The Indian economy’s recent antics are a bit disconcerting. For many years, it has grown at 7-8% with inflation at about the same level.
Other parameters have been consistent with this steady flow. But in recent quarters, it has been deviating from this robust expectation. It grew a comfortable 7.9% in the first quarter of 2018.
Since then, the growth rate has steadily come down to 7.7%, 6.9%, 6.3% and 5.9%. It is our luck that government grew 10.7%, and money and speculation 9.5%. Without these high-fliers, growth would have been lucky to touch 4%.
The rush to ‘Make in India’ gave a modest manufacturing growth rate of 3.1%. The number of cars made in India fell to 1,82,000 in June, a level reached in 2014. It is as if five years’ growth in output has been wiped out.
Consumers will be happy to know that consumer prices in June were only 2.2% above a year earlier. True, meat and fish prices went up 9%, drugs and medical services 8.2%, and education 6.8%. But good luck cannot always be related to good products.
Paan, tobacco and alcohol prices went up only 3.1%, and recreation and amusement 5.2%. Let us be amused.
Our normally huge trade deficit has gone down. It is not because exports have boomed — they went up 7% in the quarter of March-to-May. It is imports: they rose only 1%. Why? With the economy in stagnation, what else can one expect? Domestic producers are producing what was being imported earlier.
Investors brought in $15 billion more in the first quarter of 2019 than in the year before. But banks, which had brought in $4.6 billion last year, sent out $8 billion in the first quarter. Still, foreign exchange reserves went up $25 billion. Reserve Bank of India (RBI) governor Shaktikanta Das, who replaced Urjit Patel, had a stack of $429 billion under his throne.
Wake Me Up at Sunrise
For decades, the Indian economy was inclined to grow fast — so fast that it caused high inflation. For now, it has lost its verve. Growth is tepid, and inflation is ridiculously low. What has happened? Essentially, Indian business is depressed.
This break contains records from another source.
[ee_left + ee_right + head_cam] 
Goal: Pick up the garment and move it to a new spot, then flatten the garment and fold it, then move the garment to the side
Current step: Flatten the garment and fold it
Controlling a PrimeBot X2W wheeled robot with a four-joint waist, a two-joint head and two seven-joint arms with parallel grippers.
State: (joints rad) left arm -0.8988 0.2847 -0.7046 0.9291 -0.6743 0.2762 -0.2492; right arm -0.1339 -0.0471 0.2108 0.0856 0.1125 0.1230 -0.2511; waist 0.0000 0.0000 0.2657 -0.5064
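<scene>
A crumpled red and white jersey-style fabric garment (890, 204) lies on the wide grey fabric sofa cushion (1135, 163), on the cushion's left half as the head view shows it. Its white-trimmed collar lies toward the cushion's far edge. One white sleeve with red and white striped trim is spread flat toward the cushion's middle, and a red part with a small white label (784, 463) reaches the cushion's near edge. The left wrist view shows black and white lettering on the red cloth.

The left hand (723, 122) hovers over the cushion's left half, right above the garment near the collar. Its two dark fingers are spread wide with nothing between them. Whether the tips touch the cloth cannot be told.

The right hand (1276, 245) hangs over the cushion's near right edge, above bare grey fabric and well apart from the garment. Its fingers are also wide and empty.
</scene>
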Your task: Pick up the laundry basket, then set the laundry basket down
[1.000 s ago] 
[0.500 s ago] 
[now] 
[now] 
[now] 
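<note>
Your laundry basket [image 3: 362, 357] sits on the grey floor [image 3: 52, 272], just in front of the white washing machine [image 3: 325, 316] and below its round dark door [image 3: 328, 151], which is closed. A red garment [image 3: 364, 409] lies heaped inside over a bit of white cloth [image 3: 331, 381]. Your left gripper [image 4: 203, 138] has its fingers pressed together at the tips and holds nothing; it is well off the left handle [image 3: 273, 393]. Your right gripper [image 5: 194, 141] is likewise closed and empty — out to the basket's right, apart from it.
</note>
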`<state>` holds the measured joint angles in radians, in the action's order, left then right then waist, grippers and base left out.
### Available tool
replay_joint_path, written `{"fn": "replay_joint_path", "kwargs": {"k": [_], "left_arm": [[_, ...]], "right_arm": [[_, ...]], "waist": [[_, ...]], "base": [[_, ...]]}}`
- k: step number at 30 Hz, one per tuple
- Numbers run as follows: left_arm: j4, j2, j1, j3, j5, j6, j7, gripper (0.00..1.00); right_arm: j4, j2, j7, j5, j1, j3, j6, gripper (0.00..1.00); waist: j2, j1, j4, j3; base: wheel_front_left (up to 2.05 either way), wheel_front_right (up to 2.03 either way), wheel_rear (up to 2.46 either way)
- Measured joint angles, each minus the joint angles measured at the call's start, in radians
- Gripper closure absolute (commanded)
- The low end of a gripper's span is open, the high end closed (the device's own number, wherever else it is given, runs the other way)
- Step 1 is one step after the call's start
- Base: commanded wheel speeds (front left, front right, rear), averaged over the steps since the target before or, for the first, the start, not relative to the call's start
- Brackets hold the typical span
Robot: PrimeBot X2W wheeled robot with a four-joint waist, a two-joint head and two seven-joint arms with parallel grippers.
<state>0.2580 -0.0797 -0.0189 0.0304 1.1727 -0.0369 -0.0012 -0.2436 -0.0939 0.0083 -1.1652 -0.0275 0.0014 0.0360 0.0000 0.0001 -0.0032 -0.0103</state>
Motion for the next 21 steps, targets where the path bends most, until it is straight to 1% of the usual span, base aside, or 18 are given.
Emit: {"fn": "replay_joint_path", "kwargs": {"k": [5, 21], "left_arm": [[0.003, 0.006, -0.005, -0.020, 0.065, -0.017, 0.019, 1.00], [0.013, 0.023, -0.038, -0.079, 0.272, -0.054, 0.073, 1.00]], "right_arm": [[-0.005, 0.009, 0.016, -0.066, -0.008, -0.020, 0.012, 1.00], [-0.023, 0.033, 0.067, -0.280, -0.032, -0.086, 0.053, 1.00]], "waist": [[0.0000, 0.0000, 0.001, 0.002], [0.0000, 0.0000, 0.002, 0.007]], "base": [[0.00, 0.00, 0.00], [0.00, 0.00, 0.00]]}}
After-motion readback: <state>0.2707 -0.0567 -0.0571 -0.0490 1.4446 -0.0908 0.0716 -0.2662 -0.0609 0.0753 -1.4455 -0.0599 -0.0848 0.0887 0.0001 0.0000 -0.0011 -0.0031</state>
It is pessimistic about India’s growth prospects, and disinclined to invest. Even if it wanted to invest, many businesses have debts they cannot repay.
In a better-run economy, these businesses would have been declared insolvent and closed down. Today, such businesses can neither grow nor disappear, and a new generation of healthy businesses is not in sight.
They talk of a business cycle, and wait for the inevitable upturn. They are right, but whether it will come next year or a decade later, no one can say. For now, the economy is creeping.
Why did this happen? There are essentially three drivers of growth: external account, the fisc, and investment. India has traditionally run a trade deficit, financed by remittances of non-resident Indians (NRIs) and investment abroad. That continues, there is no likelihood of an improved balance of payments (BoP) stimulating growth.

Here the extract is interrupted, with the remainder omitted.